4. Star Trek: Deep Space Nine
Year: 1993-1999
Cast: Avery Brooks, Rene Auberjonois, Terry Farrell, Cirroc Lofton, Colm Meaney, Armin Shimerman, Alexander Siddig, Nana Visitor, Michael Dorn, and Nicole de Boer
Genre: Adventure, Sci-Fi
Rating: TV-PG
Runtime: Season 1-7: 176 episodes
Created By: Rick Berman, Michael Piller
Trailer: Watch here
There’s no doubt that Star Trek is having another fantastic Renaissance with a handful of shows spanning styles and tones, and while you’re enjoying the haunting Picard and hilarious Lower Decks, you should make time to return to the greatest Star Trek series of all time. Set on a space station jointly administered by Starfleet and Bajorans — who were previously brutally occupied by Kardassians — the show took the typical Trek formula and cast of characters but had room to let their stories breathe because they weren’t constantly rocketing off to a new planet to meet new aliens. As such, it had a lot to say about Colonizing, freedom fighters and terrorists, religious faith, and duty, yet still found some time to play baseball, too.

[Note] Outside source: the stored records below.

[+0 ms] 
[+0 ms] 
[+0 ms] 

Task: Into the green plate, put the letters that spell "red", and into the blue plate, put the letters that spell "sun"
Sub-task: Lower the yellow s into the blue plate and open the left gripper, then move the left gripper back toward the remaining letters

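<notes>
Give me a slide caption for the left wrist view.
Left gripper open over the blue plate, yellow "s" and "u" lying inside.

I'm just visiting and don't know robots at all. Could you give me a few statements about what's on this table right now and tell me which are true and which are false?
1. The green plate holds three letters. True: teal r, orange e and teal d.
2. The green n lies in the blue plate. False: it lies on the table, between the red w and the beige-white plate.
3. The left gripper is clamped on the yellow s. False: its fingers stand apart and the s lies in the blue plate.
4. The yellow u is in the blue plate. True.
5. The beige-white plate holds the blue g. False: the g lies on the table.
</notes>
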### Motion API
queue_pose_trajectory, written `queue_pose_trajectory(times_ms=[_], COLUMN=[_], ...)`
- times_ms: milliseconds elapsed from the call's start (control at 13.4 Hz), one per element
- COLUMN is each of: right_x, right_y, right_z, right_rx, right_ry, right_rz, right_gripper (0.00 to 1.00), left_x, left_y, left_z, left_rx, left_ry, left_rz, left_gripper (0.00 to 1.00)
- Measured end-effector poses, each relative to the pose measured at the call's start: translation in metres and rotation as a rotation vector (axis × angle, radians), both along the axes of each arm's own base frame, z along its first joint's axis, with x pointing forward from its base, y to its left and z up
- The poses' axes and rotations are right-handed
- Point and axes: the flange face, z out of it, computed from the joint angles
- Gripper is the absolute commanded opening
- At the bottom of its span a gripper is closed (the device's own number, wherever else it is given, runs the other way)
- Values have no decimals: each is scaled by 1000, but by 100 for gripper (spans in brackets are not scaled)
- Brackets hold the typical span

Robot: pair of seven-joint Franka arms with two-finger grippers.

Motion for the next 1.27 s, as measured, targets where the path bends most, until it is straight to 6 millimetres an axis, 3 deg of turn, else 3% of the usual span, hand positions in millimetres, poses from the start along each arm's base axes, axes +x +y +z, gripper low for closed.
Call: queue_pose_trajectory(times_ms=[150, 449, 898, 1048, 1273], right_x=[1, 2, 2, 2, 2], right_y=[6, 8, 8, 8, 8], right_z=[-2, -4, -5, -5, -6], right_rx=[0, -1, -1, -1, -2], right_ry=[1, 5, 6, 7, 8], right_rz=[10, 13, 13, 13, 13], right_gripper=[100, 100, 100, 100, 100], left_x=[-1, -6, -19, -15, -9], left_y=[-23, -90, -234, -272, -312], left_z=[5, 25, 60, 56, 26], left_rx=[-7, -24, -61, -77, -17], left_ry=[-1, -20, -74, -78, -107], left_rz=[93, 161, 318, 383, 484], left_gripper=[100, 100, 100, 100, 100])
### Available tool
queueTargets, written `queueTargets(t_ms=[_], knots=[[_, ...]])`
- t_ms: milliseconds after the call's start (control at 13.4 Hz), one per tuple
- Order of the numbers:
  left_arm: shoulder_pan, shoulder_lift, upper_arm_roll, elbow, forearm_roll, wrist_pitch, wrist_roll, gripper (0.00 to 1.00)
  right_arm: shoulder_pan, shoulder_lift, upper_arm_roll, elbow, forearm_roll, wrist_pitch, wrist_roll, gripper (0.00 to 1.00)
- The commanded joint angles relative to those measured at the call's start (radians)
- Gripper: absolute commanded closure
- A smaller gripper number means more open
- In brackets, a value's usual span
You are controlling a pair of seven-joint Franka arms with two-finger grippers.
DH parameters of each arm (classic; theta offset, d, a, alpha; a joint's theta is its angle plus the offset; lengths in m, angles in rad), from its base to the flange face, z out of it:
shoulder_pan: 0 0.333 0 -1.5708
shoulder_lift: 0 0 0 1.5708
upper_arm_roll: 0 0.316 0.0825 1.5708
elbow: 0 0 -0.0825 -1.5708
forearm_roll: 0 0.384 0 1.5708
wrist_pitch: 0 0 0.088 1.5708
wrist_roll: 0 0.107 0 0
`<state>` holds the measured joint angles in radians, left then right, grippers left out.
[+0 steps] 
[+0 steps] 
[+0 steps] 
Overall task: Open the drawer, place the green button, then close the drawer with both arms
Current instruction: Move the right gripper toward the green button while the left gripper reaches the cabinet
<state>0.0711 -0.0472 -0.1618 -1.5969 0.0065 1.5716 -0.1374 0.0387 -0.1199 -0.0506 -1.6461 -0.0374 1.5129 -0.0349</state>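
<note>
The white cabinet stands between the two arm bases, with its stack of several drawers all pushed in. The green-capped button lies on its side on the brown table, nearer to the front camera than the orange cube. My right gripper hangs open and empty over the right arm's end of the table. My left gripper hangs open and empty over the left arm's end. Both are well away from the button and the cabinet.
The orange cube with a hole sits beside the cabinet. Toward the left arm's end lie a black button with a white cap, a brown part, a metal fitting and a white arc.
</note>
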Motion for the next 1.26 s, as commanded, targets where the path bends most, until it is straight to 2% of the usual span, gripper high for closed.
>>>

3. Dexter/Dexter: New Blood
Year: 2006-2013/2021-present
Cast: Michael C. Hall, Jennifer Carpenter, Julie Benz, Erik King, Lauren Velez, David Zayas, James Remar, C.S. Lee, John Lithgow, Julia Stiles, and Jimmy Smits
Genre: Crime Drama, Mystery, Thriller, Dark Comedy, Police Procedural
Rating: TV-MA
Runtime: Season 1-8: 96 episodes/Season 1: 10 episodes
Created By: James Manos Jr./Clyde Phillips
Trailer: Watch here
Dexter Morgan is a blood splatter technician in Miami who loves his sister, excels at work, and kills people with decent regularity. The good news is that he was brought up with a moral code, so he sticks with murdering murderers. The police don’t seem too enthusiastic about that as an excuse, so he’s under constant threat of being discovered by the very people he shares a breakroom with. This series hit hard when it premiered, and it continues to shock, particularly because of its aggressive performances and ability to place Dexter in impossible situations that he juuuuuuuust manages to squeak out of. Most of the time. It eventually went delightfully off the rails, and the revival series New Blood clearly decided that staying grounded was overrated. It remains a guilty beach read in TV form.
2. Chappelle’s Show
Year: 2003-2006
Cast: Dave Chappelle, Charlie Murphy, Donnell Rawlings, and Paul Mooney
Genre: Sketch Comedy
Rating: TV-MA
Runtime: Season 1-3: 28 episodes
Created By: Dave Chappelle, Neal Brennan
Trailer: Watch here
The GOAT that was too good to last. At first glance, there’s nothing groundbreaking about the structure of the sketch series. Dave Chappelle would do some standup and introduced some pre-recorded sketches to a clapping audience — but that standup, and those sketches, changed television. From Charlie Murphy‘s hilarious tales of Hollywood life to the Racial Draft to a very different look for Wayne Brady, Chappelle’s Show dared to push boundaries and go where other shows simply weren’t even thinking about going.
1. Billions
Year: 2016-present
Cast: Paul Giamatti, Damian Lewis, Maggie Siff, David Costabile, Condola Rashad, Asia Kate Dillon, Kelly AuCoin, and Corey Stoll
Genre: Drama
Rating: TV-MA
Runtime: Season 1-6: 72 episodes
Created By: Brian Koppelman, David Levien, Andrew Ross Sorkin
Trailer: Watch here
What whip smart series about prosecuting the super rich for fraud just got a new injection of relevance? This one! Koppelman, Levien, and Sorkin’s show was offering a hip jab against the uber-wealthy, treading that balance beam that allows us to salivate in envy at the lifestyle while deeply, deeply wishing they would get taken down. Based on several real-life fraud cases, the inciting storyline focuses on U.S. Attorney Chuck Rhoades’ attempt to nail charming hedge fund bro Bobby Axelrod for doing a bunch of illegal stuff in order to make and secure his billions. Unsurprisingly, the minds behind Ocean’s 13 and Rounders inject an incredible sense of cool alongside the twisting back stabs and reversals of massive fortune. Watch it for the clever drama, but be sure to take notes on some hot restaurants to check out for your next NYC visit.